The last convoy to leave from Germany departed just two days before Great Britain entered the war on Sept. 1, 1939. The last transport from the Netherlands left for Britain eight months later on May 14, 1940, the same day that country surrendered.
Jewish groups inside Germany coordinated the trips and arranged for some of the children to live with sponsors. Other children were placed in foster homes, hostels, schools or farms. Some children over the age of 14 were "frequently absorbed into the country's labor force after a few weeks of training, mainly in agriculture or domestic service," according to an American group, The Kindertransport Association.

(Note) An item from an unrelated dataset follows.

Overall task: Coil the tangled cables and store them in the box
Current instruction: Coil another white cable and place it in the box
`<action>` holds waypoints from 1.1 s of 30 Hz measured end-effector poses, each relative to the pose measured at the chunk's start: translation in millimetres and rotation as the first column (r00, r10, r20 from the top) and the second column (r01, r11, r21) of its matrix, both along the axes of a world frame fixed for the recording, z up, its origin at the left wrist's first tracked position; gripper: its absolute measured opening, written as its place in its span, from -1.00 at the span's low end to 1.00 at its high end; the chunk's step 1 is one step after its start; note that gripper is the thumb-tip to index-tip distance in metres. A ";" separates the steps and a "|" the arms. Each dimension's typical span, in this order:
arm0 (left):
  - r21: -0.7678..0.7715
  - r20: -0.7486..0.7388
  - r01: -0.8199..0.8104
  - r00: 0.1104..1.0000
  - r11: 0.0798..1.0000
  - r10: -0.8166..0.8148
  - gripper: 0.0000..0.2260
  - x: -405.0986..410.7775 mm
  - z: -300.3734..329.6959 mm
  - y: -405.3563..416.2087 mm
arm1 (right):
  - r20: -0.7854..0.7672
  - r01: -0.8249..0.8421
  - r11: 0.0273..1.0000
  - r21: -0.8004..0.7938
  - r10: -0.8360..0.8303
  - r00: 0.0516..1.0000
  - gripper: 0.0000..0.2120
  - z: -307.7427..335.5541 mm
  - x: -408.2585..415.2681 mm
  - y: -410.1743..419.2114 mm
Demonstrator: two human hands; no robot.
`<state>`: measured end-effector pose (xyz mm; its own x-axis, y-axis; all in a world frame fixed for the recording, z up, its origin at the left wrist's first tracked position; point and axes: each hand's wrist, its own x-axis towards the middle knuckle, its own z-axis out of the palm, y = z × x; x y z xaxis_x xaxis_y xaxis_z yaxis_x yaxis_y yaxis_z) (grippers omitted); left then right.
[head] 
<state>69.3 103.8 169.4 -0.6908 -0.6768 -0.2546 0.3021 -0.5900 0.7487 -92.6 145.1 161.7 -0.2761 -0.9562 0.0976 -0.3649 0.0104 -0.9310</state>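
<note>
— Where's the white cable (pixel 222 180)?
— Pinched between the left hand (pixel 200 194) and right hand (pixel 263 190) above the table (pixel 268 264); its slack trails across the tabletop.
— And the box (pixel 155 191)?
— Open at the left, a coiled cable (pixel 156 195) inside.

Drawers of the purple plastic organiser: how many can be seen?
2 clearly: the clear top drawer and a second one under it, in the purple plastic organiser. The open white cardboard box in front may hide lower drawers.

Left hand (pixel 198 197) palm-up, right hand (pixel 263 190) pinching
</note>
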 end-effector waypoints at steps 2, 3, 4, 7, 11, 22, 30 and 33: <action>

Eizenstat said the money is a special acknowledgment that "despite all of the politics — of nationalism and xenophobia — that is roiling the country today" Germany remains committed to righting the wrongs of its past.
The €2,500 compensation matches a payout given through the Claims Conference's Child Survivor Fund in 2013. That settlement, also reached with the German government, went to Holocaust survivors whose lives had been torn apart as children. The same year, the group negotiated a payment that included "flight victims" who had fled to Russia or other parts of the former Soviet Union.
Until then, Germany only paid survivors "who had escaped from countries they had occupied so the hundreds of thousands of people who made it to Russia had never been paid," according to Eizenstat.
He said the sum, though modest, is likely to come as much-needed relief for many Holocaust survivors living in poverty in the U.S. and elsewhere.
Next year, the organization will distribute approximately €480 million (about $545 million U.S.) in aid to more than 60,000 survivors in 83 countries, Eizenstat said.
The organization estimates there are approximately 1,000 Kindertransport refugees still living around the globe. About half live in the U.K.
"While no amount of money can ever compensate for our emotional or material losses, this award recognises our experience of being separated as children from our parents and having to live in an alien country with a foreign language and culture, and the unique story and act of rescue of the Kindertransport," Sir Erich Reich, chairman of the Association of Jewish Refugees said in a statement.